L’actuelle présidente de la République, Mme Grabar, élue en 2015, appartient à la droite pro-européenne. Ancienne secrétaire générale pour la diplomatie de l’OTAN, elle est proche des institutions européennes et voudrait resserrer les liens avec celles-ci. Le parlement issu des élections de novembre 2015 n’a pas de majorité de gouvernement et dix-neuf personnalités de diverses tendances ont formé une association dénommée « Le pont » pour défendre une politique d’union nationale et demander six ministères importants. Comme ils n’ont pas réussi à s’entendre sur le choix d’un premier ministre ils ont fait appel à une personnalité extérieure, à savoir un homme d’affaires originaire du pays mais fixé au Canada. Plusieurs ministres sont atteints par des scandales, ainsi le ministre des Anciens Combattants convaincu de corruption et contraint de présenter sa démission, et encore le ministre de la Culture, historien révisionniste dont les affirmations suscitent des vives critiques. A la suite de ces scandales, l’audience du parti de gauche et celle du parti anarchiste augmentent.
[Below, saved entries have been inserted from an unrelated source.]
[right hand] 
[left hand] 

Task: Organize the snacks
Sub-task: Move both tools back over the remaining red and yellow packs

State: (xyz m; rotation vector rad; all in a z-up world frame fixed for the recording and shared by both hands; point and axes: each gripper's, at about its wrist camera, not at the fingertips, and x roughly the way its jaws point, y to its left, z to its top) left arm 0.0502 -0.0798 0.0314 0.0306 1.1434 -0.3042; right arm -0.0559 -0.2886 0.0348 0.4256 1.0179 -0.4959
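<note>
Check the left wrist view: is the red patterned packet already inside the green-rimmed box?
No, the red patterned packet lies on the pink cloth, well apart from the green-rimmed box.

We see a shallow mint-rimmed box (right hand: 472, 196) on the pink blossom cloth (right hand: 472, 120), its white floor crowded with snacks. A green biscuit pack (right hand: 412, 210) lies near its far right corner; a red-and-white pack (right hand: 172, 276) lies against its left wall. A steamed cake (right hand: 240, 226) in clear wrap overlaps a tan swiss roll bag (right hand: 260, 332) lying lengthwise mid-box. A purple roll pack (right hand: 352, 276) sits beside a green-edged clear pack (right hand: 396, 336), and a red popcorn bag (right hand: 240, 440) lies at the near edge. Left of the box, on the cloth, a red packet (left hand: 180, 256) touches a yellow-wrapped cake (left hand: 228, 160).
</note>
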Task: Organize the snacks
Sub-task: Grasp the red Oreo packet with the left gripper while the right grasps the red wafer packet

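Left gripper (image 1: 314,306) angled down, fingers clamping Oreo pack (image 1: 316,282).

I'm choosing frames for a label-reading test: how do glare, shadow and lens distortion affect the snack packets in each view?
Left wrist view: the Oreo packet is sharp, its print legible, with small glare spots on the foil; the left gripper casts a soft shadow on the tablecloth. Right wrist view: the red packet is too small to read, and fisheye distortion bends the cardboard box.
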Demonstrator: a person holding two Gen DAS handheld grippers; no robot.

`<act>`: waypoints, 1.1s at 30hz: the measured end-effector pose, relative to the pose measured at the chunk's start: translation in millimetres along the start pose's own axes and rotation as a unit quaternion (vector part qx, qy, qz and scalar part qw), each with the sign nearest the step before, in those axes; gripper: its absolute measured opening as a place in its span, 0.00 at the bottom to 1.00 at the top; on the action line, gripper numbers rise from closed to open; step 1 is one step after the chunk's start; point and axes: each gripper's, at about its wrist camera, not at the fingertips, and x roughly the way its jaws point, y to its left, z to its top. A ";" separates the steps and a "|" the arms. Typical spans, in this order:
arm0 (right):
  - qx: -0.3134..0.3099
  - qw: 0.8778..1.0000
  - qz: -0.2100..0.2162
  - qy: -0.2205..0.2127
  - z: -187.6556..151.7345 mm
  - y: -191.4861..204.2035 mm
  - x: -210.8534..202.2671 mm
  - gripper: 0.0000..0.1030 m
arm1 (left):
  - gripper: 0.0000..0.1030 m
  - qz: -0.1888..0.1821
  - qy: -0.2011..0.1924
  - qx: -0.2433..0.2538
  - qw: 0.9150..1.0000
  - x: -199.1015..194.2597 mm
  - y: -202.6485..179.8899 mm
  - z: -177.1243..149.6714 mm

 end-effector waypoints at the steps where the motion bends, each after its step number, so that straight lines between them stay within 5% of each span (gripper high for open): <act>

Après une période de forte croissance économique jusqu’en 2008 la Croatie a été fortement touchée par la crise économique. Depuis un an la situation économique s’est améliorée avec une bonne saison touristique et une amélioration des rentrées fiscales. Des entreprises françaises sont actives dans le pays, ainsi Bouygues (qui a le marché de la construction des autoroutes d’Istrie), la Société Générale, Lactalis et d’autres, mais plusieurs hésitent à cause des incertitudes provoquées par la crise gouvernementale. L’organisation des appels d’offres, jusqu’à maintenant favorable à la corruption, s’est rapprochée des normes de l’Europe.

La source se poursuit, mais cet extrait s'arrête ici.